EXERCISE INSTRUCTIONS
Lines in which "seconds" appears should be pulled from the data below.

....

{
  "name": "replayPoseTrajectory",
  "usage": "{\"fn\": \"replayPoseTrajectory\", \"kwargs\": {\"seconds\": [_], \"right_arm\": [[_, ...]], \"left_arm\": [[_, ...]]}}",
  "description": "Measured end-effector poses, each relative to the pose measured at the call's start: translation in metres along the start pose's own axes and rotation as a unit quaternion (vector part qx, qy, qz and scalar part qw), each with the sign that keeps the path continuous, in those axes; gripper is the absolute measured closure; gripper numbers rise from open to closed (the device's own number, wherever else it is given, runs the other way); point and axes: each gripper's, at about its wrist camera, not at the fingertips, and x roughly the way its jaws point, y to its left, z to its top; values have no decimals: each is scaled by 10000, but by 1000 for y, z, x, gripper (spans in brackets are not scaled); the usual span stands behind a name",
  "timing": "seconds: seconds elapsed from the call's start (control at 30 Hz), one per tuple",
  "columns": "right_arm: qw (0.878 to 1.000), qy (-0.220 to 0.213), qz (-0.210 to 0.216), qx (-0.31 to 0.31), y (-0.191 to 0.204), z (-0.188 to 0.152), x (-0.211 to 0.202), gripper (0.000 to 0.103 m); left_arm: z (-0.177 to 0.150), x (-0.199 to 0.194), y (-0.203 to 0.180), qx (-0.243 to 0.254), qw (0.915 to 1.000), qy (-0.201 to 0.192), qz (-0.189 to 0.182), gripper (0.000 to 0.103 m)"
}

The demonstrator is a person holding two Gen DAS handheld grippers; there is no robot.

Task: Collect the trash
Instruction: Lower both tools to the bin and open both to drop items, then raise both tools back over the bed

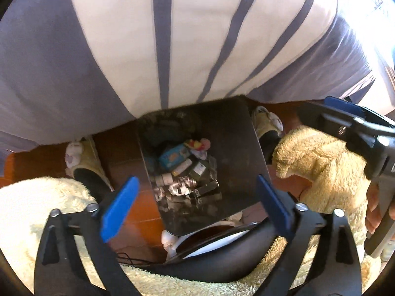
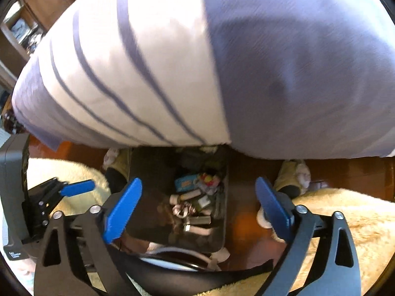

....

EXERCISE RESPONSE
  "usage": "{\"fn\": \"replayPoseTrajectory\", \"kwargs\": {\"seconds\": [_], \"right_arm\": [[_, ...]], \"left_arm\": [[_, ...]]}}",
  "timing": "seconds: seconds elapsed from the call's start (control at 30 Hz), one per tuple",

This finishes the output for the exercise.